L’Observatoire international des prisons (OIP) ne conteste pas le phénomène, tout en le relativisant. "Souvent il s’agit d’un vernis, d’un radicalisme de circonstance de détenus musulmans qui cherchent une protection du groupe et qui n’aurait pas lieu dans un autre contexte", affirme Hugues de Suremain, juriste. Ce responsable de l’OIP dénonce des amalgames : "La pratique collective de certains rites, comme la rupture du jeûne, déclenche ipso facto un étiquetage comme activiste islamiste ou détenu prosélyte." L’OIP conteste l’existence de la cellule de renseignement de l’administration pénitentiaire.
La Commission européenne a mis en place un groupe de travail spécifique sur la radicalisation islamique, et publie quatre nouvelles études. L’une d’elles, consacrée aux "processus de radicalisation violente, chez les jeunes", insiste sur le fait qu’elle "vise à la construction d’une identité politique plutôt que religieuse". "La radicalisation islamiste, poursuit l’étude, marque une rupture et une décomposition de la tradition culturelle de leur milieu d’origine et ne constitue pas une résurgence de celle-ci."
Farhad Khosrokhavar [6] : « Les prisons manquent d’imams »
extraits d’un entretien réalisé par Catherine Coroller, Libération, le 30 septembre 2008
- Combien y a-t-il de musulmans en prison ?

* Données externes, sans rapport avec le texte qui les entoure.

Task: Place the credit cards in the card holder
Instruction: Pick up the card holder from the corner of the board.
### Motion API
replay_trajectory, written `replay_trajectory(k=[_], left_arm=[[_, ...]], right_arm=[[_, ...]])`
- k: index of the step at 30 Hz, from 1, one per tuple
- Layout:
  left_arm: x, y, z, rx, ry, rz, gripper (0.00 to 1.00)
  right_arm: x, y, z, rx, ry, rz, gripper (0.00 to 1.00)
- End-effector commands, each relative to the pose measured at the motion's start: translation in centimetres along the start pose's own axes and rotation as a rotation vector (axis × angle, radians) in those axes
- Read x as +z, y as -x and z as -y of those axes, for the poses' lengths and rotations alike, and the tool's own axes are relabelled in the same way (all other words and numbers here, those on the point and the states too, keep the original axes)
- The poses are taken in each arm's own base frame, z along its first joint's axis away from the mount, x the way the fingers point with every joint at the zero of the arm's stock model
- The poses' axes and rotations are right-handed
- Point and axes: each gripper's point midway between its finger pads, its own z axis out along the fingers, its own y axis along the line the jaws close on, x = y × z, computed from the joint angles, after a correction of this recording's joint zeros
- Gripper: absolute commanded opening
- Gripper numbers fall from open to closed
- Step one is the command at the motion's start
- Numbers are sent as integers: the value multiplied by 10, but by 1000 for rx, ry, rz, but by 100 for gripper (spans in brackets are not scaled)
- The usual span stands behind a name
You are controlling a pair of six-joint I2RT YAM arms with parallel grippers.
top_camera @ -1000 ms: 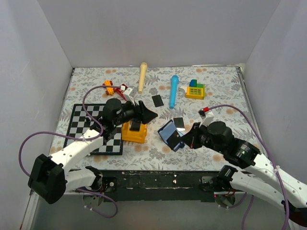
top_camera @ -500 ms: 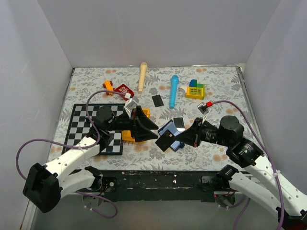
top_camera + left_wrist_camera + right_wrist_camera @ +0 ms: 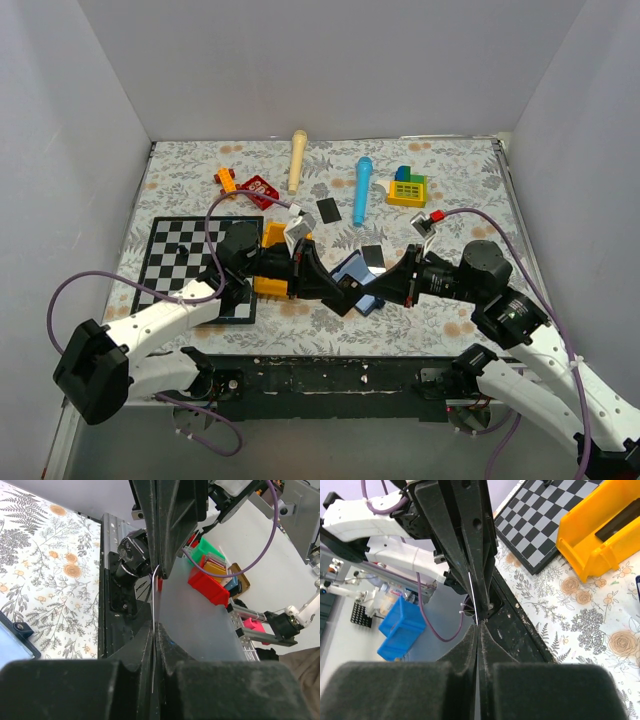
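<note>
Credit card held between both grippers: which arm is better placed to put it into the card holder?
Probably left. Both grippers pinch the card, but the left gripper points toward the open card holder, which lies beneath the right gripper.

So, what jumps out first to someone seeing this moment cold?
The two arms meet tip to tip at the table's front centre. The left gripper and the right gripper both pinch one thin dark card, which shows edge-on in both wrist views. Right by them lies the open card holder, light blue inside, with a yellow block and a checkerboard to its left.
</note>
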Motion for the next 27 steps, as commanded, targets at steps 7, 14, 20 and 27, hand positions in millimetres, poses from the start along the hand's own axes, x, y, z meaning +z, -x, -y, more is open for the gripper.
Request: replay_trajectory(k=[7,14,20,27], left_arm=[[2,32,-14,-21,116,186,0],[-5,60,-6,-157,78,456,0],[1,68,4,-173,35,510,0],[12,61,5,-195,-1,479,0]], right_arm=[[-7,14,-3,-82,4,100,64],[1,29,2,-91,2,179,66],[7,34,4,-80,4,186,62],[7,36,3,-81,13,203,51]])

Un peu plus de la moitié des détenus seraient d’origine musulmane. Et jusqu’à 70 % dans certains établissements. Même s’il n’y a pas de statistiques au niveau national, chaque prison sait combien de détenus font le ramadan, la prière. Elles peuvent aussi établir des statistiques sur la base des prénoms. Les aumôniers musulmans ont également une appréciation.

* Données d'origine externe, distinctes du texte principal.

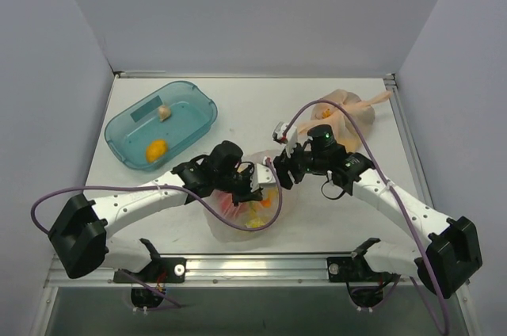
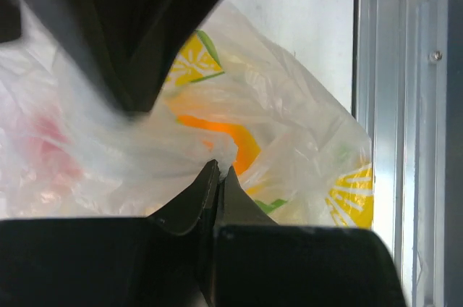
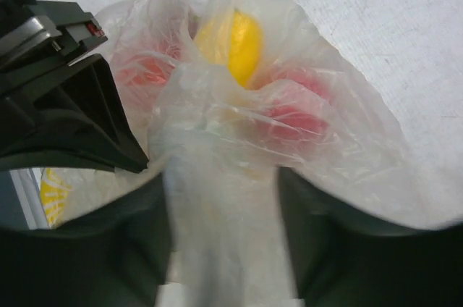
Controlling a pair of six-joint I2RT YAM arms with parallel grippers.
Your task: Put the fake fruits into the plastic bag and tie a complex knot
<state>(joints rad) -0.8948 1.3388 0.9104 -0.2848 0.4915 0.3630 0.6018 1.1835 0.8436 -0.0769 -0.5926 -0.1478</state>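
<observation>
Seen from above, both arms meet over the crinkled clear plastic bag (image 1: 238, 229), which sits on the white surface (image 1: 317, 221) near its front rail with the glossy fake fruits (image 1: 255, 221) inside. Bare room lies on either side. A teal tray (image 1: 202, 98) stands well apart at rear left and a peach-orange bag (image 1: 352, 110) at rear right. At the left wrist, the left pincer (image 2: 219, 173) is pressed together on a pleat of thin film, with an orange fruit (image 2: 235, 140) and yellow slices (image 2: 354, 195) showing behind and an aluminium rail (image 2: 391, 104) nearby. At the right wrist, the right pincer (image 3: 224, 238) grips the gathered bag neck, with a yellow fruit (image 3: 235, 43) and red ones (image 3: 296, 115) bulging beyond.
</observation>
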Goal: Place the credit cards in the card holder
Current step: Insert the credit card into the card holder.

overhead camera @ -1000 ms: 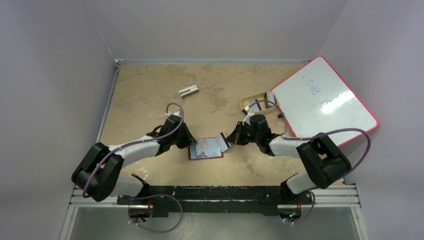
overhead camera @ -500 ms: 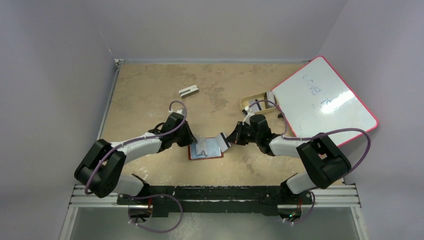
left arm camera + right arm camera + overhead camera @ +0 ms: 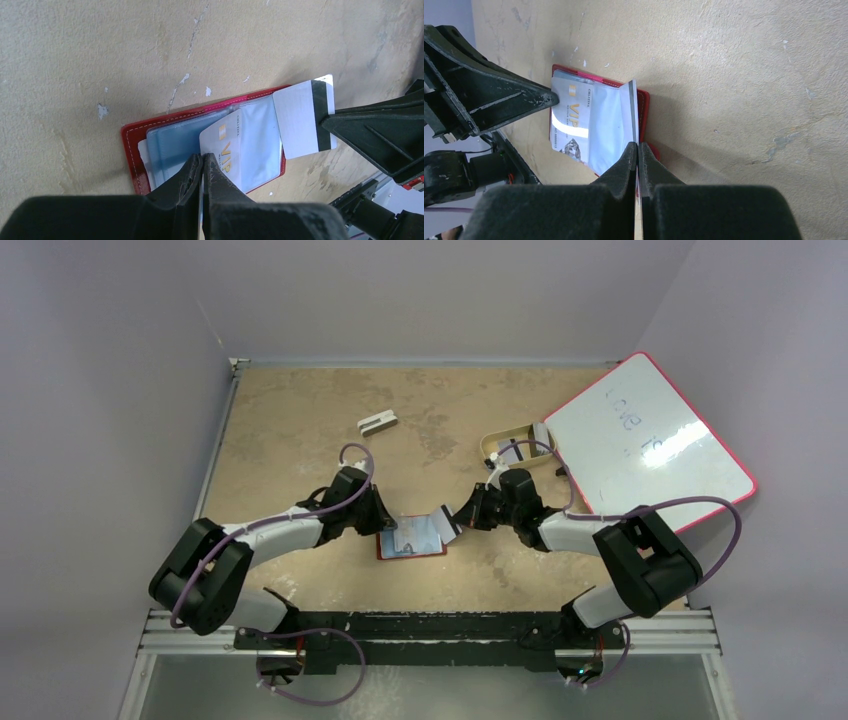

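The red card holder (image 3: 412, 550) lies open on the table between both grippers, clear sleeves up. It also shows in the left wrist view (image 3: 131, 136) and the right wrist view (image 3: 644, 107). My left gripper (image 3: 386, 523) (image 3: 202, 156) is shut on the near end of a pale VIP card (image 3: 225, 140), whose far part lies under a clear sleeve. My right gripper (image 3: 457, 521) (image 3: 637, 145) is shut on a white card with a black stripe (image 3: 300, 120), held on edge (image 3: 633, 107) at the holder's right side.
A tan oval tray (image 3: 492, 443) with more cards (image 3: 521, 451) stands behind the right gripper. A red-rimmed whiteboard (image 3: 645, 440) leans at the right. A small grey-white block (image 3: 377, 423) lies at the back centre. Walls close in at left, back and right.
My left gripper has moved slightly right, towards the holder, with the VIP card. The right gripper and its striped card have stayed put.
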`<action>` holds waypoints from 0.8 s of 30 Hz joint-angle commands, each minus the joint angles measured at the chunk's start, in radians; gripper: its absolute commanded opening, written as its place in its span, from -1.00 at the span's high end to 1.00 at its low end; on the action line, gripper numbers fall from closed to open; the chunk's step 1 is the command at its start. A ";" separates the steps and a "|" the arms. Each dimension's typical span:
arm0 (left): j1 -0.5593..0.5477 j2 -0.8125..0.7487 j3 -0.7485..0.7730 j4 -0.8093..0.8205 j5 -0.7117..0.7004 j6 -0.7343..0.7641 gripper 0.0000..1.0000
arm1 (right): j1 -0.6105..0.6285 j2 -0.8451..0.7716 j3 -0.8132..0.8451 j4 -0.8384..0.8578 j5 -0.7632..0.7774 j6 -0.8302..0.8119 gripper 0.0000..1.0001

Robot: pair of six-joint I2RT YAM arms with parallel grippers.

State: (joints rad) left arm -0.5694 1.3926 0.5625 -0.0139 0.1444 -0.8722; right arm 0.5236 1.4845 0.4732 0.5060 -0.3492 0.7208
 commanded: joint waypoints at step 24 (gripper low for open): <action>0.001 0.011 -0.001 0.006 -0.023 -0.103 1.00 | 0.005 -0.006 0.022 -0.014 0.033 -0.022 1.00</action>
State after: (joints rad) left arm -0.5697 1.3869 0.5625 -0.0505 0.1287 -0.9539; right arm 0.5236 1.4845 0.4732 0.5060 -0.3492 0.7208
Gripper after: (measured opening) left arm 0.006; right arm 0.005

- Combien de détenus peuvent être qualifiés d’islamistes radicaux ?
Les chiffres officiels donnent aux alentours de 1 100 islamistes condamnés ou en voie de l’être pour association de malfaiteurs en vue d’une entreprise terroriste. Sur ce total, 440 font du prosélytisme. En théorie, ces détenus sont placés dans des cellules individuelles. A chaque fois qu’ils en sortent, ils sont accompagnés de deux surveillants. Et on les change de prison de temps à autre pour éviter la constitution de réseaux. Mais comme les prisons sont surchargées, on les place dans des cellules plus ou moins isolées.
- Comment l’islam radical peut-il se développer dans des lieux aussi surveillés ?
A cause d’un nombre insuffisant d’imams qualifiés. Aujourd’hui, il y a 117 aumôniers musulmans dans les prisons contre 600 aumôniers chrétiens ! Il en faudrait au moins autant. Lorsqu’il n’y a pas d’imam, l’administration pénitentiaire a peur, elle interdit par exemple les prières collectives. Du coup, la surpopulation carcérale empêchant que chaque détenu soit placé en cellule individuelle, on voit s’organiser des prières sauvages. Là où il n’y a personne pour dire que l’islam n’est pas seulement le djihad, ces imams auto-proclamés bénéficient d’une capacité d’action quasiment sans limites.